I must confess that I have never doubted the reality of miracles (as defined above). I believe I have experienced a few. And I have heard convincing testimonies about some. However, I have never expected miracles as a routine matter. I believe in a God who can and sometimes does act supernaturally but is not a “vending machine God” who can be manipulated or predicted. There is no magical formula for making a miracle happen. Biblical scholars who believe in miracles have always taught that in the gospels, for example, Jesus’s miracles were signs of the kingdom, not products of magic.

I do not think a person who does not believe in miracles should teach in a Christian college or university, let alone seminary! But I know it happens. That is a travesty. At the very least (!) one must believe in one miracle to even be a Christian—the resurrection of Jesus Christ (including the empty tomb)! And if a person believes in the resurrection, why not believe in other miracles, even miracles today? When did God stop doing miracles and why?
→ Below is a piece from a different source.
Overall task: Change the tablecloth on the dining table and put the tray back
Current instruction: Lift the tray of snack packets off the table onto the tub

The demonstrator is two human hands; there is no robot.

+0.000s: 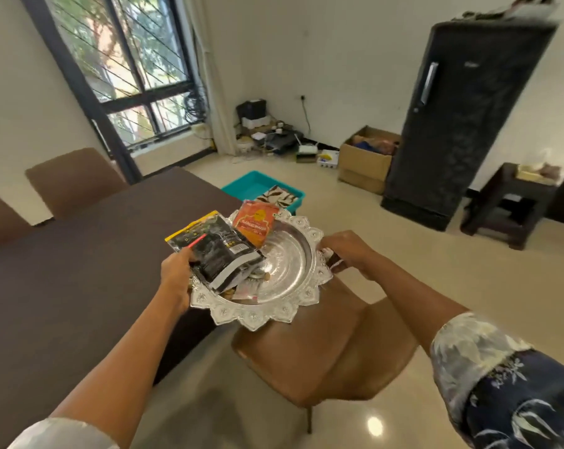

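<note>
You held the silver tray [284, 306] in the air with both hands, over the brown chair [322, 358] and just off the corner of the dining table [80, 254], probably so it could travel level. Your left hand [174, 280] gripped the near-left rim, fingers curled under it and thumb against the black packet [219, 254]; that pressure likely kept the leaning packet from sliding. Your right hand [345, 251] closed around the opposite rim, fingers wrapped over the scalloped edge. An orange packet [256, 222] rested against the far rim. The table carried a dark brown cloth [118, 215], smooth, nothing on it. A teal tub [258, 186] with patterned fabric [277, 194] sat on the floor beyond.
</note>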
So-called “cessationists,” mostly conservative Christians who do not believe in the supernatural gifts of the Holy Spirit such as speaking in tongues, after the first century, do not usually rule out all miracles. They just don’t believe anyone has the “gift of miracles” such as is mentioned in 1 Corinthians 12. But they still pray for healings to happen (however weakly).

C. S. Lewis wrote a wonderful book entitled “Miracles,” but the difference in Craig’s books is specific case studies of miracles. If you are someone who believes in God but is skeptical of all miracle accounts, read Craig Keener’s excellent book about modern miracles. First, at least go look it up on Amazon and read about it, then, second, buy it (it’s relatively inexpensive for Kindle) and read it. It’s very engaging reading. Even if you’re not convinced, you will learn a lot.